The answer is a stretch of the material below, returned exactly: the line containing "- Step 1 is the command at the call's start", the line containing "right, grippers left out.", and all lines between.

---------- INFORMATION SUPPLIED ----------

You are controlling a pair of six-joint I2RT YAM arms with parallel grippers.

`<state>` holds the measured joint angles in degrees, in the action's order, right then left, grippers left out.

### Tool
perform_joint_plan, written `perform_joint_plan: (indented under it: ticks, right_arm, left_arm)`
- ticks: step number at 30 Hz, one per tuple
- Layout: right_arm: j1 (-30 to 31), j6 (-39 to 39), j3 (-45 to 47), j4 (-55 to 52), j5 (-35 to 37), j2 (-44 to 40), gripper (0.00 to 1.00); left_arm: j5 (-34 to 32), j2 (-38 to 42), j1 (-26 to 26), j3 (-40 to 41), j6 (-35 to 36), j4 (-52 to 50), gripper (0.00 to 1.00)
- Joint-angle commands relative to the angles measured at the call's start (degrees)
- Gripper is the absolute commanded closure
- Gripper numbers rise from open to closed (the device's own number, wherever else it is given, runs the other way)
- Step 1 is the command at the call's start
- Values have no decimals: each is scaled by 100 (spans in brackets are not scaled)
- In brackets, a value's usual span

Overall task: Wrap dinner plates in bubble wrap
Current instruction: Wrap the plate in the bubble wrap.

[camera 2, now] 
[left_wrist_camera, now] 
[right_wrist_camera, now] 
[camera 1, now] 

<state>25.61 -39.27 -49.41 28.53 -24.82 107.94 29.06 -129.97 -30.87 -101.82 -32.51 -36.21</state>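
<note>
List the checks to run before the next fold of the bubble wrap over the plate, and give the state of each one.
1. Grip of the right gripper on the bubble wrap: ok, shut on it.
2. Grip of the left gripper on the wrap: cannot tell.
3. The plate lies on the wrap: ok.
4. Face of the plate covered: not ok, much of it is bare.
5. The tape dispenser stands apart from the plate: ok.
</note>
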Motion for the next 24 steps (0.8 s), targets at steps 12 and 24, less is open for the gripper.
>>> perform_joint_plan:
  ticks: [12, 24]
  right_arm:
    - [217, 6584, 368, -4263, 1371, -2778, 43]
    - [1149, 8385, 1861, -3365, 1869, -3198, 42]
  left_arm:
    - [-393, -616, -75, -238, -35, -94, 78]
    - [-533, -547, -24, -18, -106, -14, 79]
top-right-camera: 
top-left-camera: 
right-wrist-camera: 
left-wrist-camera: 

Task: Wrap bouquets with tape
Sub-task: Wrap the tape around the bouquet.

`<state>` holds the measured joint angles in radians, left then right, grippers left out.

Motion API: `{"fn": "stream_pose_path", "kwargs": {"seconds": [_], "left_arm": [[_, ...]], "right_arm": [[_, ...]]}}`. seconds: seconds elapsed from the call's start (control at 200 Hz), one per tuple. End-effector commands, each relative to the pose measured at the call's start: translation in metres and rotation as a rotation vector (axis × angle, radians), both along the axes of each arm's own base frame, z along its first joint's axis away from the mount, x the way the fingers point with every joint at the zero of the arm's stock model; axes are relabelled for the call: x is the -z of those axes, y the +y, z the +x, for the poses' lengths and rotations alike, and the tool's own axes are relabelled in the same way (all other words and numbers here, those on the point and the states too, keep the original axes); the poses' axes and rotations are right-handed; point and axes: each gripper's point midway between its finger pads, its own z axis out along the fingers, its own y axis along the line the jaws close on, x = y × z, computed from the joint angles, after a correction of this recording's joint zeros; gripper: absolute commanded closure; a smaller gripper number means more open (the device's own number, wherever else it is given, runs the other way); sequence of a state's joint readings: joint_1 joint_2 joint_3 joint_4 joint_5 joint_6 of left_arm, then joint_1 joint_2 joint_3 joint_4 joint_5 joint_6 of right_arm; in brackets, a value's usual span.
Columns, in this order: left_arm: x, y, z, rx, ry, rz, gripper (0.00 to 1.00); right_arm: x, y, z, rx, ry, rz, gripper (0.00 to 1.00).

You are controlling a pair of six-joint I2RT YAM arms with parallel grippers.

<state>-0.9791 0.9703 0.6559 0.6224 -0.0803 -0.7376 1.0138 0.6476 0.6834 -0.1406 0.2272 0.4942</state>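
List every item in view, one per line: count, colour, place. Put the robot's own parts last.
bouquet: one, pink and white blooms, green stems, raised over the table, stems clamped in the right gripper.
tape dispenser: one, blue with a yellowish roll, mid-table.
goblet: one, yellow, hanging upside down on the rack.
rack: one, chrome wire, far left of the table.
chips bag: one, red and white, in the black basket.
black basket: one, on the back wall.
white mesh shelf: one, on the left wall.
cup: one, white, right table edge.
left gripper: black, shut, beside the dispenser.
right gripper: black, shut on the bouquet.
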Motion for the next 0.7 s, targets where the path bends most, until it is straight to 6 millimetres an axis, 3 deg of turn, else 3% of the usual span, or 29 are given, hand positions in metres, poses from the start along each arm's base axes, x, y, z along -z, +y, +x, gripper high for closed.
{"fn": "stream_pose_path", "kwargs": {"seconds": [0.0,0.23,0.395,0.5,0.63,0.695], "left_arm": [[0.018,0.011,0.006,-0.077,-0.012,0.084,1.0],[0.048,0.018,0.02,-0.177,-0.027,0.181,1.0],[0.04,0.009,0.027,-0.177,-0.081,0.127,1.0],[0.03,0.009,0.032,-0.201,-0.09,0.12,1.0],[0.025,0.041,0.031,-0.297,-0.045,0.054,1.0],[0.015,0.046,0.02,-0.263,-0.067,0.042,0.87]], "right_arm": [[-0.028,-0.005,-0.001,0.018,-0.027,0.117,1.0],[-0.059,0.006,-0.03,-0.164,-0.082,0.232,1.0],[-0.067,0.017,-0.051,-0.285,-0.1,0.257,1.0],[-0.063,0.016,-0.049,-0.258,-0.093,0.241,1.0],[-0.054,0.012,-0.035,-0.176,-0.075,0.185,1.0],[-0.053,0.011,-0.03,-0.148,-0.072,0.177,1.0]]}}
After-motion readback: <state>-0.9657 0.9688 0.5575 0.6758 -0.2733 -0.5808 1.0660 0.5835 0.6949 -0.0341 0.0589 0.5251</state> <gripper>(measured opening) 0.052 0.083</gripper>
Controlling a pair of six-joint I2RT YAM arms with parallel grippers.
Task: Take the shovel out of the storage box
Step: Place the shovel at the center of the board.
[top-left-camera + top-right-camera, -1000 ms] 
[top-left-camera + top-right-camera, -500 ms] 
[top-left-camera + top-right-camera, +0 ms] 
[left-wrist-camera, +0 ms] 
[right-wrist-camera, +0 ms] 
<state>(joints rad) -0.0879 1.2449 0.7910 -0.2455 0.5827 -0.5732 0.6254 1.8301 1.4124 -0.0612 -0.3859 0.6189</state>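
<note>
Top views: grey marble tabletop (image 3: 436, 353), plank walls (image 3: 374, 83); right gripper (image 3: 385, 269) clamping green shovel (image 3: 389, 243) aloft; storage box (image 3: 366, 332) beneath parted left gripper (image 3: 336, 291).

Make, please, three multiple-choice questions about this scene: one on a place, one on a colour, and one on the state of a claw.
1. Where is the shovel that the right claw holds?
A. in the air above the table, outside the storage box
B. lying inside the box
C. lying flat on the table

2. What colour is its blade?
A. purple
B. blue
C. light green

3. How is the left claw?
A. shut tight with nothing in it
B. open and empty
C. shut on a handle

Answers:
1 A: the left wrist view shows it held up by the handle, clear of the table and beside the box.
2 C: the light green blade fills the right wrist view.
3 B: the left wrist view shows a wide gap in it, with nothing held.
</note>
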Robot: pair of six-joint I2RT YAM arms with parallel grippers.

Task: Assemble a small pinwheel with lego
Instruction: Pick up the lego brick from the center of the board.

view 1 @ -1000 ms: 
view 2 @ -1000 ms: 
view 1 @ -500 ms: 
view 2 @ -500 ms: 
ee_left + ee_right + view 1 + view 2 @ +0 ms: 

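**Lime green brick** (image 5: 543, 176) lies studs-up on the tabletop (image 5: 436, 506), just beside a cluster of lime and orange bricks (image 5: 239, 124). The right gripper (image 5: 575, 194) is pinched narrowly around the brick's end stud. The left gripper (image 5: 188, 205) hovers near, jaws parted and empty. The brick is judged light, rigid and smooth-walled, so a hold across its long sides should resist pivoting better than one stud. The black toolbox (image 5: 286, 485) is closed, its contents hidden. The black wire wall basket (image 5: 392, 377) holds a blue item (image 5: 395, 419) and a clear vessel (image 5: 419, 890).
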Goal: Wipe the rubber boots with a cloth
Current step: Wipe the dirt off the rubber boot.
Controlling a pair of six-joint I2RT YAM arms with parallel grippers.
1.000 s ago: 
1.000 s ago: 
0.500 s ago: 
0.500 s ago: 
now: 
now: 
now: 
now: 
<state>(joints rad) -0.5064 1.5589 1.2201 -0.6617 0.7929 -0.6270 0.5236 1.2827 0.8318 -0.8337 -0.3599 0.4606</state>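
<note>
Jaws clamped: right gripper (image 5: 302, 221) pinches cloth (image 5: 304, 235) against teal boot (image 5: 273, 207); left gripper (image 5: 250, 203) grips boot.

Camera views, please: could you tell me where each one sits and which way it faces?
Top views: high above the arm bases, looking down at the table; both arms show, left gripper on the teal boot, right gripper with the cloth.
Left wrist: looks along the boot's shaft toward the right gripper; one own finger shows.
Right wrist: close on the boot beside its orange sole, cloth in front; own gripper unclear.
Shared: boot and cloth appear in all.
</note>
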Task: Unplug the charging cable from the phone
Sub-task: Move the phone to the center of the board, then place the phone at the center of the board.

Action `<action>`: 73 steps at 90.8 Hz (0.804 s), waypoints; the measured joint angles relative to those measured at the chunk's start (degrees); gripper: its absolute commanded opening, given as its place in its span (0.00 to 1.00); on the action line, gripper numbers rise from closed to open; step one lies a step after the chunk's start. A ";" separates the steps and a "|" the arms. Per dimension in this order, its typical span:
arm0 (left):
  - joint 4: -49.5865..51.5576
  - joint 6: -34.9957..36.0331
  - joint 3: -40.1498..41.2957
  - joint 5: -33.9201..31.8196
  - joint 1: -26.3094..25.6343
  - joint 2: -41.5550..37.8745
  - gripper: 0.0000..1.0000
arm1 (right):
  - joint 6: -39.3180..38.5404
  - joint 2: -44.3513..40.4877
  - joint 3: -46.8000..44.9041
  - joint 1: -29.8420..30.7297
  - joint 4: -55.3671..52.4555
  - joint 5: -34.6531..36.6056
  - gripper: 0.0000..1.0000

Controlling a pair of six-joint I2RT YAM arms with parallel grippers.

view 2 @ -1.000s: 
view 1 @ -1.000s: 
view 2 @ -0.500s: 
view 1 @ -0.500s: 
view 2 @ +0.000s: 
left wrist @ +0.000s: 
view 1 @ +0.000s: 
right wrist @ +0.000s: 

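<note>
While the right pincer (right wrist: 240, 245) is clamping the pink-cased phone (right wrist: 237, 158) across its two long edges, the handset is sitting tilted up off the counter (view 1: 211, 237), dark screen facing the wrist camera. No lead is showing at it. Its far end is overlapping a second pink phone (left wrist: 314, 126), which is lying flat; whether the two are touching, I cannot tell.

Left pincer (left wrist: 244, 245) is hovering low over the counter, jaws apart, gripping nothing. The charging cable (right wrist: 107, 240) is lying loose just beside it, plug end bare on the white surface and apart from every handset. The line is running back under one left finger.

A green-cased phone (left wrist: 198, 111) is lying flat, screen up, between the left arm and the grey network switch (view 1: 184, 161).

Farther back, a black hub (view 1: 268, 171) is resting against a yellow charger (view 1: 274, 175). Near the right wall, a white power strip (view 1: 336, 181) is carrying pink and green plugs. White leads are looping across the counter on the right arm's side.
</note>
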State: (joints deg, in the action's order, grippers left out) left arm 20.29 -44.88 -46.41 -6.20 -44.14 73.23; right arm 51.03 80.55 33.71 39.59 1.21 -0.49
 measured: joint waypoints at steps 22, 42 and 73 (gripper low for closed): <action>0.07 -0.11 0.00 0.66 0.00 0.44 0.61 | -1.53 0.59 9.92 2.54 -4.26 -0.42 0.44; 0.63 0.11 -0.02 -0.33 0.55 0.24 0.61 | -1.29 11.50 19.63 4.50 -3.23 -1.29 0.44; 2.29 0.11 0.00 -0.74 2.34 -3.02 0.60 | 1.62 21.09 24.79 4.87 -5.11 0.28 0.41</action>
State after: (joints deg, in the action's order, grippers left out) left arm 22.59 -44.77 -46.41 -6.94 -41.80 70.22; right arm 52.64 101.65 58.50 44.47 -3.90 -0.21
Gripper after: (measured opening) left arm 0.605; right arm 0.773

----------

RESPONSE TO THIS EXERCISE:
- Step 1 is the command at the call's start
- Values have no decimals: each is scaled by 100 (spans in brackets are not scaled)
- In brackets, a value's usual span

Overall task: Wrap dinner plates in bubble wrap
Current instruction: Wrap the plate in the bubble wrap.

[camera 2, now] 
[left_wrist_camera, now] 
[right_wrist_camera, now] 
[camera 1, now] 

<state>25.61 -39.27 -49.41 28.53 -24.82 107.94 29.06 -129.97 -30.87 -101.82 -32.51 -36.21</state>
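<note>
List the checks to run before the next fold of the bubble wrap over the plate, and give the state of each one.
1. Grip of the right gripper on the bubble wrap: ok, shut on it.
2. Grip of the left gripper on the wrap: cannot tell.
3. The plate lies on the wrap: ok.
4. Face of the plate covered: not ok, much of it is bare.
5. The tape dispenser stands apart from the plate: ok.
</note>
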Motion for the next 24 steps (0.8 s), targets at steps 12 and 24, less is open for the gripper.
>>> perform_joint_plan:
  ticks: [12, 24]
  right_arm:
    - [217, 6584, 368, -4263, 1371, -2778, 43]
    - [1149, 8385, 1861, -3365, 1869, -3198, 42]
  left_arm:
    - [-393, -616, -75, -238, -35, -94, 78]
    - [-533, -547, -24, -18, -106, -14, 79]
top-right-camera: 
top-left-camera: 
right-wrist-camera: 
left-wrist-camera: 

Task: Wrap bouquets with tape
Sub-task: Wrap the tape around the bouquet.

`<state>` holds the measured joint angles in radians, left then right, grippers left out.

The exercise has been finished.